» WORK INSTRUCTIONS
For the entries below, the expected answer is the line with "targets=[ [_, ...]", the line with "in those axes", and every line between them, exactly as written, and nothing more.

--- START ---

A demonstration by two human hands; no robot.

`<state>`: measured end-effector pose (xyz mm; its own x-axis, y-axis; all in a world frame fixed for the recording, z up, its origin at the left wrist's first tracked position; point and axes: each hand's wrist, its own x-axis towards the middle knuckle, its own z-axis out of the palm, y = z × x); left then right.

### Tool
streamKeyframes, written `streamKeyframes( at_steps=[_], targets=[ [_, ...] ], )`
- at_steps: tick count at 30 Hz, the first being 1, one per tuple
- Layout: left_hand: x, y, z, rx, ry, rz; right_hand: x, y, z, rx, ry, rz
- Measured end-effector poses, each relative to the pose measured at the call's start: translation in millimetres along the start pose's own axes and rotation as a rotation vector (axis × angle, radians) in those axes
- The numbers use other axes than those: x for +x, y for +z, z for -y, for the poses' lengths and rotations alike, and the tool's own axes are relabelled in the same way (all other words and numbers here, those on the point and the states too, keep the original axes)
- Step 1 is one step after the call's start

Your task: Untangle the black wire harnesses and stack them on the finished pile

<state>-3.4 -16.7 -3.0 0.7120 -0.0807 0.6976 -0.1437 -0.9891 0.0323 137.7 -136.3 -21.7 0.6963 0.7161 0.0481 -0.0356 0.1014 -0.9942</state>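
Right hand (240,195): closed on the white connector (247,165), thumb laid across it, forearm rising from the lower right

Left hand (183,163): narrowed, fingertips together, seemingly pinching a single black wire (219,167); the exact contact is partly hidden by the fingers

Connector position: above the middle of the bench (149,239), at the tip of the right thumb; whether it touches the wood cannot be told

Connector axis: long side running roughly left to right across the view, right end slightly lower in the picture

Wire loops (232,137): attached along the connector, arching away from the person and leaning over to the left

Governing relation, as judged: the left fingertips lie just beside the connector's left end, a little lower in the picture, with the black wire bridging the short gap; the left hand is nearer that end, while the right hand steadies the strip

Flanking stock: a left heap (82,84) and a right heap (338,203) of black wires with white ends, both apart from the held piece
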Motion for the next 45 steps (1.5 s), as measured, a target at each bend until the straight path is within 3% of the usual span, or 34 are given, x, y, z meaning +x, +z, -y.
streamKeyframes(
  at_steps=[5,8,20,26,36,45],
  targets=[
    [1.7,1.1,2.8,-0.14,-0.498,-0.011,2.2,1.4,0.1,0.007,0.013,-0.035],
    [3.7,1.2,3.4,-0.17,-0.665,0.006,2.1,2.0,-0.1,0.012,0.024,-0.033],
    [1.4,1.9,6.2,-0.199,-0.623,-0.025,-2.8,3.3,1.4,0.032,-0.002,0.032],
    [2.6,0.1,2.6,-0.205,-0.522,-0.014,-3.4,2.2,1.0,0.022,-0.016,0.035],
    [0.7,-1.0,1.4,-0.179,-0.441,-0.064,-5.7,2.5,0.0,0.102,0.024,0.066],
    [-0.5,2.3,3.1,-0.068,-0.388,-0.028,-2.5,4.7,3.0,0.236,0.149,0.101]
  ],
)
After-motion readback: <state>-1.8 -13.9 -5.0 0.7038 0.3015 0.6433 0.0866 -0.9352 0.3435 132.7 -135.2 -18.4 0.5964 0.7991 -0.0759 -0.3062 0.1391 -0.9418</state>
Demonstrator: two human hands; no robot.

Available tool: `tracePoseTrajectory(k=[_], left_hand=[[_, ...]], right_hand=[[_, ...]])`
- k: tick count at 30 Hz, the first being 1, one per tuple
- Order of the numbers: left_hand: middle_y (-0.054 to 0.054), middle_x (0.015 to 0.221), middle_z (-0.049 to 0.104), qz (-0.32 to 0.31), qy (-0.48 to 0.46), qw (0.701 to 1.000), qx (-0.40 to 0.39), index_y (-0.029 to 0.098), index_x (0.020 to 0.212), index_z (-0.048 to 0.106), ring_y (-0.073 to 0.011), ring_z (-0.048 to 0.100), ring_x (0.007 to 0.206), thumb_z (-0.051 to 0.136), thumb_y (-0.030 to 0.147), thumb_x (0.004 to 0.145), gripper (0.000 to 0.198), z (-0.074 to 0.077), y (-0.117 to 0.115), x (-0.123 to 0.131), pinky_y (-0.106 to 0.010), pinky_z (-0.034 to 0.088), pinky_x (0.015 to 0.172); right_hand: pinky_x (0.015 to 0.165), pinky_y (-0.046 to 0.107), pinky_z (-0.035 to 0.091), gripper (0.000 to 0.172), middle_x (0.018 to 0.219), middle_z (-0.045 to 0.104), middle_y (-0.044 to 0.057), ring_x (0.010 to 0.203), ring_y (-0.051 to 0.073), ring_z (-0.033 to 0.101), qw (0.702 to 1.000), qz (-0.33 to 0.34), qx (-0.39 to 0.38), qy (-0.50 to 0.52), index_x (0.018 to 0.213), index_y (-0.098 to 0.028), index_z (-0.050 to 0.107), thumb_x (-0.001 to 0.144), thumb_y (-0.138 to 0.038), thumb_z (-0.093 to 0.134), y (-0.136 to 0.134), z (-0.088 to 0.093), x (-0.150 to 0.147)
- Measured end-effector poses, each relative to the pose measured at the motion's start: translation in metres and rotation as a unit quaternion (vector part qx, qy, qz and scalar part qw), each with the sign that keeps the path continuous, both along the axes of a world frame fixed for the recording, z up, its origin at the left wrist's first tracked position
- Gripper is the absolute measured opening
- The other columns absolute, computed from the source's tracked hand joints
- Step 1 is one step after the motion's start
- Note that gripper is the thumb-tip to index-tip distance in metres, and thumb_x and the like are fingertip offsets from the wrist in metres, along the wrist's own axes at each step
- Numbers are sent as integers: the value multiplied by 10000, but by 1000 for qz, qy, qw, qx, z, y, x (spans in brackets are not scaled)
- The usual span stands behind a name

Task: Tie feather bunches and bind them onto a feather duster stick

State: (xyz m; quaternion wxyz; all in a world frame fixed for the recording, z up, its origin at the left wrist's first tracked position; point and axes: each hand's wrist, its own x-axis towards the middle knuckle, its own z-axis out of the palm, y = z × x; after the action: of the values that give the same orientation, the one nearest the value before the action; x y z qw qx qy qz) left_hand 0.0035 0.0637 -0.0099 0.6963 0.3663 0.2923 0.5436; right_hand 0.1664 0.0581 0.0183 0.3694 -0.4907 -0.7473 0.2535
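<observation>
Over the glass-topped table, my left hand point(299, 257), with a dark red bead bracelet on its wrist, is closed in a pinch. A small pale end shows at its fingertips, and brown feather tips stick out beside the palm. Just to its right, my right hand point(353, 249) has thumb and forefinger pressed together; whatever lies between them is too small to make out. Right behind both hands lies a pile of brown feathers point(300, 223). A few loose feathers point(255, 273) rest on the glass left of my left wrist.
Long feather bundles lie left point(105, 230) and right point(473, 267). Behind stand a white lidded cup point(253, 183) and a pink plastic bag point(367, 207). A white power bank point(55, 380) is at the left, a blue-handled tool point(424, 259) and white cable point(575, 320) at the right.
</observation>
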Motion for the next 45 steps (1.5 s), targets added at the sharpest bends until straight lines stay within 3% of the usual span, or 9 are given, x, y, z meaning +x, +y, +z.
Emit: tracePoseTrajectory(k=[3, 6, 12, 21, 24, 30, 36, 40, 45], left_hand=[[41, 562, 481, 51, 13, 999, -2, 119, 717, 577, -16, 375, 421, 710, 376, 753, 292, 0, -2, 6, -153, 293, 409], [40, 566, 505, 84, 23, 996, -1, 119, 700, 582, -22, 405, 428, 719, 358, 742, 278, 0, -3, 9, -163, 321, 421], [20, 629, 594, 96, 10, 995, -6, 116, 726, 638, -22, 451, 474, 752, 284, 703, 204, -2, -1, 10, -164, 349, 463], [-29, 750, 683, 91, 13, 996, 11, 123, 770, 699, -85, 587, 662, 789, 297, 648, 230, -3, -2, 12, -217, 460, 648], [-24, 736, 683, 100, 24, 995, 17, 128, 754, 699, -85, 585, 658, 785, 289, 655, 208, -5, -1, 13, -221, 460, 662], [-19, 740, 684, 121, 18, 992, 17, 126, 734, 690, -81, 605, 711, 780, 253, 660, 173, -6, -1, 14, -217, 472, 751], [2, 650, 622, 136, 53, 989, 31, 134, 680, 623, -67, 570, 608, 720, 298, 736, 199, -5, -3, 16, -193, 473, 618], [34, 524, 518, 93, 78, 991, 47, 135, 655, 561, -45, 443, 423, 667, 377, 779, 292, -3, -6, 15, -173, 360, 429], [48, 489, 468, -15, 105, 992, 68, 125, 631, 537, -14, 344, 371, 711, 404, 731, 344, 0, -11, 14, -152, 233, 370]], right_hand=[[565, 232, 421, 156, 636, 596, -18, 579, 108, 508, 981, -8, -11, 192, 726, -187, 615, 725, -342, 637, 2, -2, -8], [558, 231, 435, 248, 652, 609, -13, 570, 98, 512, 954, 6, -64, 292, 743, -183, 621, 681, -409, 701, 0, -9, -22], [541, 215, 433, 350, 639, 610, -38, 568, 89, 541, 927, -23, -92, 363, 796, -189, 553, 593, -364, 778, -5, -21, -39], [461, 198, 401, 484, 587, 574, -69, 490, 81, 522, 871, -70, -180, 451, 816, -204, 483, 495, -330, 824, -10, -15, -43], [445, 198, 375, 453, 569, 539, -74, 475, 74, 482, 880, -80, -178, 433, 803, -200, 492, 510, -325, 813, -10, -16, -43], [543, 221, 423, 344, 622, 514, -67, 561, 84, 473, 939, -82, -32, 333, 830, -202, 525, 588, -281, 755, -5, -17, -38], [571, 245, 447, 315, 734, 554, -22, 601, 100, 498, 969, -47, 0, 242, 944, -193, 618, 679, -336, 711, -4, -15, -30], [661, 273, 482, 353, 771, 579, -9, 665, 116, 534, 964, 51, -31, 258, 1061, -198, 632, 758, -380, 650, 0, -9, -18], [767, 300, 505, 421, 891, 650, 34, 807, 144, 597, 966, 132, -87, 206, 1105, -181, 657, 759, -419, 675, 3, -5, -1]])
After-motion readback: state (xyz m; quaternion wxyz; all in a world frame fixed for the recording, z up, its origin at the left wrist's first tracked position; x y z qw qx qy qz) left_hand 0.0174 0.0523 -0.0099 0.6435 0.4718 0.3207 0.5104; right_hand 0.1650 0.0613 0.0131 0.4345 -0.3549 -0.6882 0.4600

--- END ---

» TASK RESPONSE
streamKeyframes, written `streamKeyframes( at_steps=[_], targets=[ [_, ...] ], )`
- at_steps: tick count at 30 Hz, the first being 1, one per tuple
- Layout: left_hand: x, y, z, rx, ry, rz; right_hand: x, y, z, rx, ry, rz
- Measured end-effector poses, each relative to the pose measured at the call's start: translation in millimetres along the start pose's own axes and rotation as a rotation vector (axis × angle, radians) in those axes

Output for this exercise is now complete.